Ingram State is an accredited member of the Alabama Community College System serving incarcerated students exclusively. It offers 18 career and technical programs through professional services and personnel that promotes activities to reduce recidivism, increase public safety, and sustain fiscal accountability for the citizenry of Alabama.

The agreement, which was announced at a press event at the Ingram State’s main campus in Deatsville, Ala. on May 4, will benefit students enrolled in the diesel mechanics program and is the result of a two-year collaboration between the College, Montgomery-based Four Star Freightliner, the Alabama Department of Corrections (ADOC), and the Alabama Office of Apprenticeship (AOA).

“The apprenticeship agreement marks a new level of opportunity for our students,” said Ingram President Annette Funderburk. “We could not have asked for a better industry partner to help launch this initiative than Four Star Freightliner. Their commitment to our students and our mission is unparalleled.”

The apprenticeship is one part of a comprehensive program designed to prepare students for the transition from the classroom to the workforce.
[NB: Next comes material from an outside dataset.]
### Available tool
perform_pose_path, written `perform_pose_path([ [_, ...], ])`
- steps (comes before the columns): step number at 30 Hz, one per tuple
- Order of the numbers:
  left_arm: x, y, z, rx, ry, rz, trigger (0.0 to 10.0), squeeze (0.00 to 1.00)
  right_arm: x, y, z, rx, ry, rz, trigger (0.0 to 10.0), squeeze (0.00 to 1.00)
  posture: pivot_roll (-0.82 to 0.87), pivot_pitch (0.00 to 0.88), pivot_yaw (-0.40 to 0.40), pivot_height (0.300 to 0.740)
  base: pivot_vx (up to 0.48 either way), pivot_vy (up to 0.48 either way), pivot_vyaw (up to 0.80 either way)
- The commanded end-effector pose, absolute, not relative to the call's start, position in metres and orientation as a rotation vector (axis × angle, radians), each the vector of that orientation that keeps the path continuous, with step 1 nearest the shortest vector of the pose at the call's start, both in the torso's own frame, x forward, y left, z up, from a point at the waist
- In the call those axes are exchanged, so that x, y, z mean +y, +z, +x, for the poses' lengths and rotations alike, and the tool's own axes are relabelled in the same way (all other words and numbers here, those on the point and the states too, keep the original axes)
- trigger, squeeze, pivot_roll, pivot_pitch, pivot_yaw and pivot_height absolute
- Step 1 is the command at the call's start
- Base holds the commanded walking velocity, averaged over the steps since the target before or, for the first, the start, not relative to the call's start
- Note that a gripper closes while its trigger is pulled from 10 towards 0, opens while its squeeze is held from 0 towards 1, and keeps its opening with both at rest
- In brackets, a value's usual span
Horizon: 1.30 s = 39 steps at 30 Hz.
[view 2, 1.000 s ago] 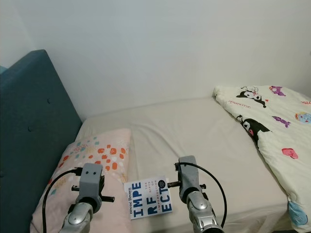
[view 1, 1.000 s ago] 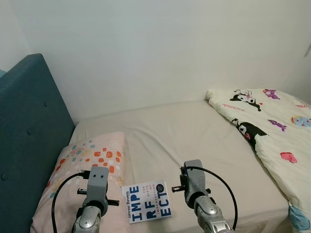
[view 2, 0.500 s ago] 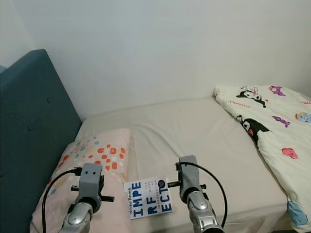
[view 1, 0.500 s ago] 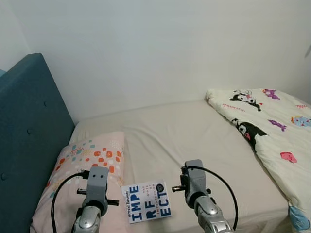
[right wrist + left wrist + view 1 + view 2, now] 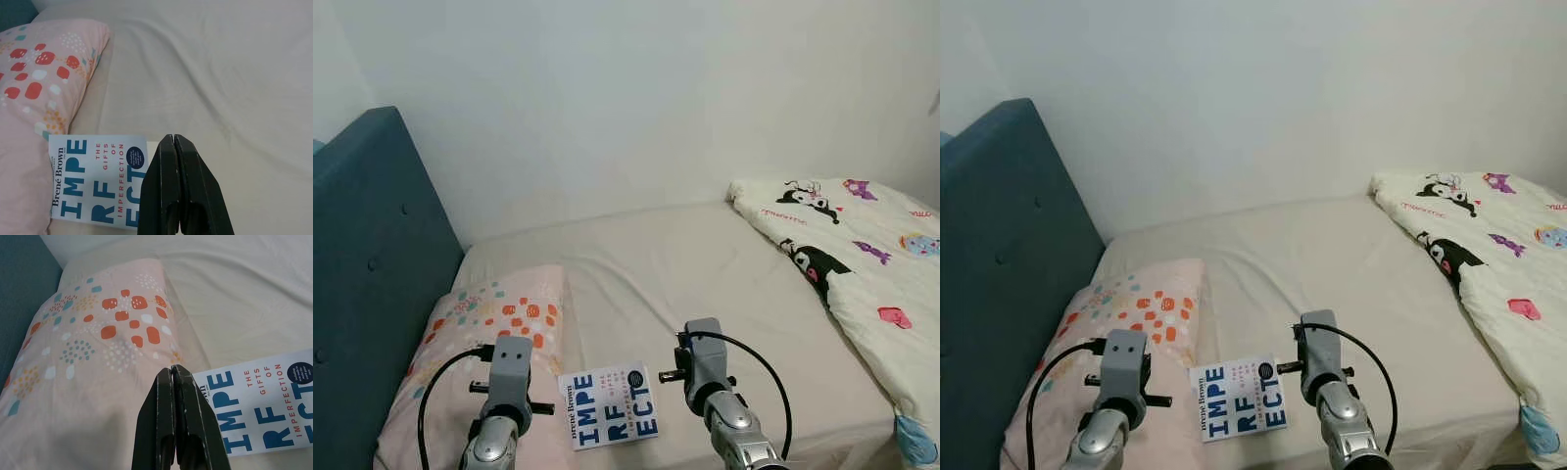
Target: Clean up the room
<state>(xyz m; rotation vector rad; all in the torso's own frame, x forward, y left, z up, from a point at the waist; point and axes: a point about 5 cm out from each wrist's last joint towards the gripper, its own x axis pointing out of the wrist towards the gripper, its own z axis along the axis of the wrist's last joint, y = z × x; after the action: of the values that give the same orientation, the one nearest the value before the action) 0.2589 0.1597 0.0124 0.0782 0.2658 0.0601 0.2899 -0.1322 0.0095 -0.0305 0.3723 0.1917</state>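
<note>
Headboard: dark teal padded fabric headboard [image 5: 367, 274] with button tufts, standing upright along the robot's left of the bed.
Wall: plain white wall [image 5: 636, 98] behind the far edge of the mattress.
Sheet: smooth beige fitted sheet [image 5: 695, 269], lightly creased, covering the mattress between the headboard side and the far right.

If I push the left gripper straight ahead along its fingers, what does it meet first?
Most likely the pink patterned pillow: the left gripper, fingers shut, points over it, with the book off to one side. Depth is unclear, so it might pass just above.
</note>
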Motion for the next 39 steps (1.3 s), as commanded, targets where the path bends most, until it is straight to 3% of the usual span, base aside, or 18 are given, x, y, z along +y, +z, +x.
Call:
perform_pose_path([
  [1,0.1613,0.0146,0.2592,0.253,0.08,0.063,10.0,0.0,-0.1279,0.0118,0.291,0.353,0.219,-0.05,10.0,0.0,-0.02,0.026,0.006,0.74,0.0,0.0,0.0],
  [32,0.1631,0.0157,0.2569,0.246,0.09,0.06,10.0,0.0,-0.1221,0.0138,0.2907,0.334,0.258,-0.067,10.0,0.0,-0.02,0.028,0.006,0.74,0.0,0.0,0.77],
  [39,0.1641,0.0168,0.2577,0.244,0.096,0.062,10.0,0.0,-0.124,0.0141,0.2913,0.337,0.24,-0.031,10.0,0.0,-0.01,0.033,0.007,0.74,0.0,0.0,0.0],
])
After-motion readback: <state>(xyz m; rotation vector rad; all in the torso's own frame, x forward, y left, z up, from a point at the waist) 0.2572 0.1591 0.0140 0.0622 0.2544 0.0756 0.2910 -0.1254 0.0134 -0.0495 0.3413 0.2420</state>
Participants will complete college courses and earn select lab credit hours as apprentices through Four Star Freightliner.

The apprenticeship program directly aligns with the prison to workforce pipeline where students receive a quality education, gain hands-on experience through on-the-job training, transition to full-time in-field employment through the ADOC work release program, and are released with the tools and skills needed to join the Alabama workforce.

“I am grateful for everyone at Ingram State Technical College, state leaders, and Four Star Freightliner for persevering and making this apprentice program a reality,” said Dealer Principal Jerry Kocan. “Now that students are back in the classroom, we can finally begin the process to help them transition to a well-paying career that includes skills that will carry them far into their future. Four Star Freightliner is proud to be a community partner that can provide these students such a unique opportunity. Our goal is to provide a hand up and a chance at a great career that will sustain them.”

During the in-field training, students will work with skilled professionals to maintain and repair diesel engines, as they would on the job. As they progress, their in-field hours will increase, enhancing their experience. Students who complete both the program of study and the apprenticeship will then become full-time employees at Four Star Freightliner through the ADOC work release program.

“We see Alabama’s incarcerated population as an untapped resource for the state’s employers like Four Star Freightliner,” said ADOC Commissioner John Hamm. “This apprenticeship aligns perfectly with ADOC’s mission of rehabilitation through training. Inmates learn valuable skills that help them succeed once they reenter society.”

“By providing returning citizens with high-value skill training, we will simultaneously help reduce recidivism and help the employers of our state meet their critical workforce needs,” AOA Director Josh Laney said. “It takes tenacity and vision to launch a program like this and our partners at Ingram State Technical College and the Alabama Department of Corrections are demonstrating they have both.”

Ingram’s 60-credit-hour diesel technology program includes training in preventative maintenance, troubleshooting and repair of engines, brake, and drive train systems. In addition to college credit, students earn OSHA safety and forklift certifications. Students participating in the program are required to have a high school diploma or GED and those coming from the prison system must maintain a minimum-community custody level in accordance with the ADOC Classification Manual.